Dabei ging es Loisy gar nicht – wie ihm oftmals unterstellt wurde – um eine generelle Verteufelung der Kirche, deren öffentliche Funktionen er prinzipiell würdigte. Vielmehr kritisierte er den mangelnden Anpassungswillen der römisch-katholischen Kirche an das religiöse Bewusstsein der jeweiligen Epoche, ihren starren Dogmatismus. Eine provokante Position Loisys, die zusammen mit seiner Weigerung, sich dem Papst zu unterwerfen, 1908 zu seiner Exkommunikation führen sollte …
Doch wollte Jesus überhaupt eine streng hierarchisch organisierte und von Amtsträgern verwaltete Institution namens »Kirche«, ein »dem Herrn gehöriges Haus«, wie die Übersetzung des griechischen Wortes kyriake lautet, von dem sich auch unser deutsches Wort »Kirche« herleitet? Zumindest die römisch-katholische Kirche – die mit über einer Milliarde Mitgliedern größte religiöse Gruppierung der Welt – bejaht diese Frage. Sie beruft sich dabei traditionell auf die Gründung durch Jesus Christus selbst, vor allem auf dessen sogenanntes »Felsenwort« an den Apostel Petrus: »Ich aber sage dir: Du bist Petrus, und auf diesem Felsen werde ich meine Kirche bauen …« (Mt 16,18)

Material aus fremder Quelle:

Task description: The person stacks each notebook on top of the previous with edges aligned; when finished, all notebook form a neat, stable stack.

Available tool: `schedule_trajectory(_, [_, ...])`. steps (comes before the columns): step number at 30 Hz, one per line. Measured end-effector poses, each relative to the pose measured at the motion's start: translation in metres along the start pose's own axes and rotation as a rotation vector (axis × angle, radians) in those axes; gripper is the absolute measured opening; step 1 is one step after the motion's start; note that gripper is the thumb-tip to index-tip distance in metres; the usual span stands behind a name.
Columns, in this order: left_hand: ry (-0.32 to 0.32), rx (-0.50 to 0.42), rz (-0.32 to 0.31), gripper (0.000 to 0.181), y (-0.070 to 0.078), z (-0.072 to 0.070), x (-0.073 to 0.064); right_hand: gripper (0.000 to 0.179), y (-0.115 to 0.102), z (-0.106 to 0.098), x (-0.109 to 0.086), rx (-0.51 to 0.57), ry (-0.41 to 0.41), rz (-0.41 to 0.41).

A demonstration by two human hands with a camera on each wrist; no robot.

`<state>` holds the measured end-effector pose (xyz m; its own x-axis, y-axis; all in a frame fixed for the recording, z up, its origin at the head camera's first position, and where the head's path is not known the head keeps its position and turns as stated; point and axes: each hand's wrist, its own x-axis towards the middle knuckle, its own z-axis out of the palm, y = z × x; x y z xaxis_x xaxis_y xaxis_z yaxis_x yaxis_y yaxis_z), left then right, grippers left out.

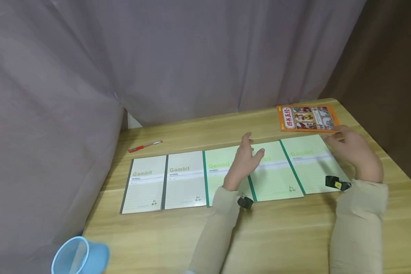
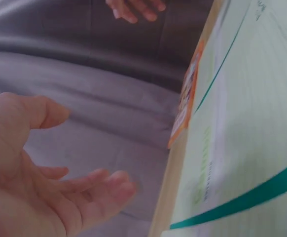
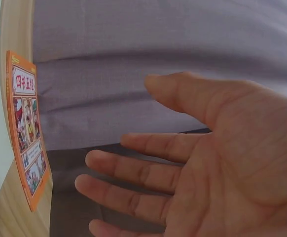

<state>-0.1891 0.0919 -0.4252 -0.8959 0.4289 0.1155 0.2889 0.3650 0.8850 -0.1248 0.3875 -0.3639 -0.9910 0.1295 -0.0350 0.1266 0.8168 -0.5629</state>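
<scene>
Several Gambit notebooks lie side by side in a row across the table. Two with dark spines, such as the grey-white notebook [image 1: 185, 182], are at the left; three pale green ones with green spines, such as the rightmost green notebook [image 1: 311, 167], are at the right. My left hand [image 1: 243, 161] hovers over the middle green notebooks, thumb apart from the fingers, holding nothing. My right hand [image 1: 357, 154] is raised by the right edge of the rightmost notebook, just in front of an orange picture book [image 1: 308, 118]. In the right wrist view its fingers are spread and the palm bare.
A red pen [image 1: 145, 146] lies behind the notebooks at the left. At the table's front left stands a light blue cup-like container [image 1: 97, 257], tilted in this view. A grey curtain [image 1: 191, 61] hangs along the back and left edges of the wooden table [image 1: 150, 239].
</scene>
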Motion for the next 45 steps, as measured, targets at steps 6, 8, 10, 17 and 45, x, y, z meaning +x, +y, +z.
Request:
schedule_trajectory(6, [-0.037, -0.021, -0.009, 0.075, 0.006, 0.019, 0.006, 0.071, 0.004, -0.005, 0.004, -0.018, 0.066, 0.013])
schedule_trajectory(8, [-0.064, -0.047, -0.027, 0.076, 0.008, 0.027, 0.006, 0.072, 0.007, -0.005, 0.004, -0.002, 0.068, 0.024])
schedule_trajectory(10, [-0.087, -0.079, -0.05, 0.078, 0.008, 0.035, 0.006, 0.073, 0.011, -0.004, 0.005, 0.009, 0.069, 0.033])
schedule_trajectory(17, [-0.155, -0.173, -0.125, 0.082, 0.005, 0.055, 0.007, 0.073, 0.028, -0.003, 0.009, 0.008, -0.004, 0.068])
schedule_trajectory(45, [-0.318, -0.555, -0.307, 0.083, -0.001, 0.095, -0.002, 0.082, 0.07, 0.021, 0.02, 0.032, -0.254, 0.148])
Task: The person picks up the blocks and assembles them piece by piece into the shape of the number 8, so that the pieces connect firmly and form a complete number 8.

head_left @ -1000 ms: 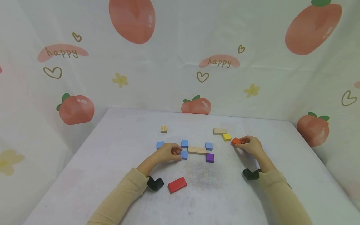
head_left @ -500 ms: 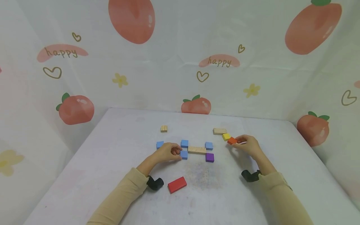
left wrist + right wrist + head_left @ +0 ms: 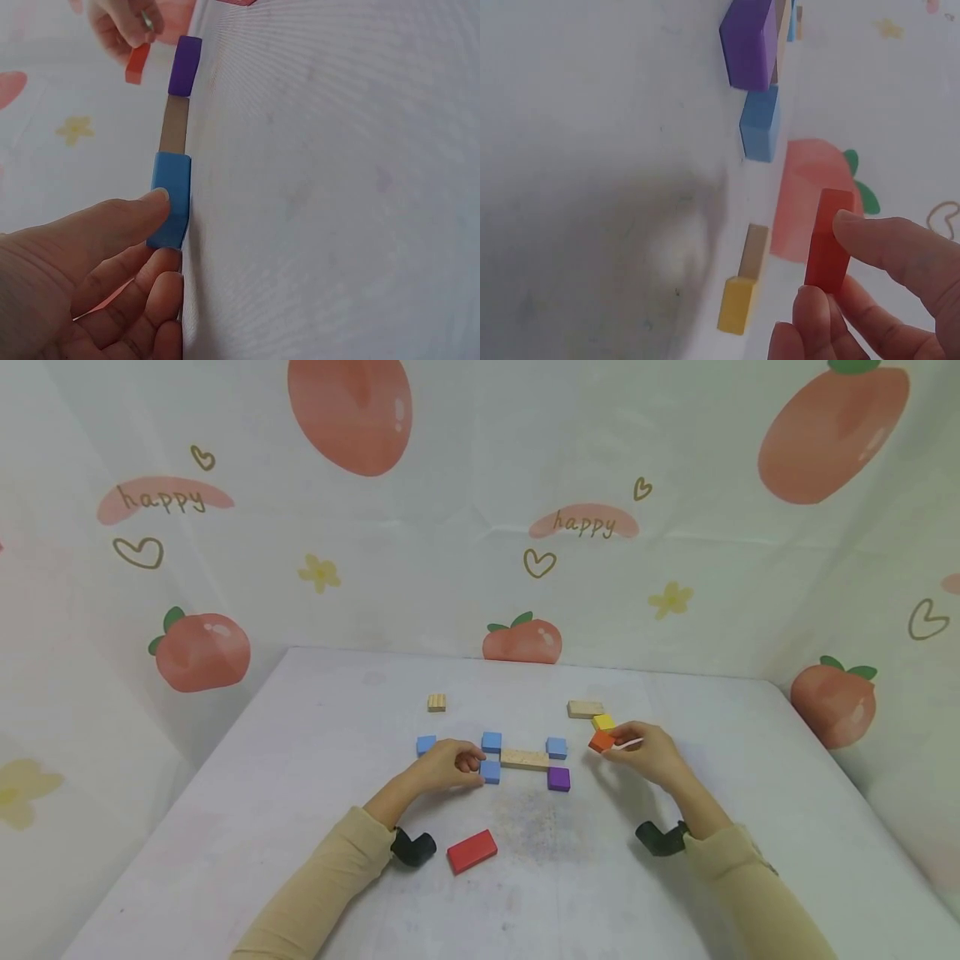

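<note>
My right hand (image 3: 647, 752) pinches an orange-red block (image 3: 601, 742) between thumb and fingers, above the table, with a shadow below. In the right wrist view the thumb lies on the side of the same orange-red block (image 3: 829, 240). My left hand (image 3: 447, 766) grips a blue block (image 3: 490, 772) at its left end, thumb on its side in the left wrist view. That block meets the near left end of a plain wooden plank (image 3: 525, 760). A purple block (image 3: 558, 779) sits at the plank's near right end. More blue blocks stand behind, one (image 3: 492, 742) at left, another (image 3: 557, 747) at right.
A yellow block (image 3: 603, 722) touches a pale wooden block (image 3: 585, 709) behind the right hand. Another blue block (image 3: 426, 744) is partly hidden behind the left hand. A striped wooden block (image 3: 437, 702) lies farther back; a red block (image 3: 472, 852) lies in front.
My right hand has carried the orange-red block to the left, past the front of the yellow block toward the plank. The left hand has stayed at its blue block.
</note>
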The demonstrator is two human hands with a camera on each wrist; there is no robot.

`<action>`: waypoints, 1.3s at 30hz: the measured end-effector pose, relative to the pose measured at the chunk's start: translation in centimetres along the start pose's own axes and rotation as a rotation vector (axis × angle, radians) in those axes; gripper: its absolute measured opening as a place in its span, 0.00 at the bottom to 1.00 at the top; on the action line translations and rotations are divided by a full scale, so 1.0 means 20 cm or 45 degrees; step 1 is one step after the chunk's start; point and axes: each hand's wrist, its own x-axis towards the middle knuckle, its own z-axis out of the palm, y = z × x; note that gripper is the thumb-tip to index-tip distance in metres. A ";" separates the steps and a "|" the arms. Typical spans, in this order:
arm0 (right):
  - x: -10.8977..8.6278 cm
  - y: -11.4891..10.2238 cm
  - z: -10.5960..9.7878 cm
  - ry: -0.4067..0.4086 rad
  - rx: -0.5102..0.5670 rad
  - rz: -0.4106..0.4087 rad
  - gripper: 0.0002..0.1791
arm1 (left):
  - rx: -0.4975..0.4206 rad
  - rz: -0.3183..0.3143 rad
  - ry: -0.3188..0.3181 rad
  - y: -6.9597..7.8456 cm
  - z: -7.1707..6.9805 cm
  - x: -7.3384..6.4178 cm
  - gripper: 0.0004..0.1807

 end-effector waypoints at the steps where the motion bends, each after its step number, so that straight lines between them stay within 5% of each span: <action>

Neben diesem – historisch durchaus umstrittenen – »Kirchengründungsakt« geht die heutige Ekklesiologie, das heißt die theologische Lehre von der christlichen Kirche, aber auch von anderen, nicht minder wirkmächtigen Impulsen aus: nämlich von Jesu endzeitlicher Sammlung des Gottesvolkes, von der Gemeinschaft derer, die dem Auferstandenen nachfolgen, sowie vor allem vom Pfingstereignis, dem Fest der Ausgießung des Heiligen Geistes. Letzteres wird von vielen Theologen sogar als eigentlicher Geburtstag der Ekklesia/Ecclesia (griechisch/lateinisch = »die Herausgerufene«), der Gemeinschaft derer, die von Jesus Christus aus der Welt herausgerufen wurden, angesehen: »Als der Pfingsttag gekommen war,"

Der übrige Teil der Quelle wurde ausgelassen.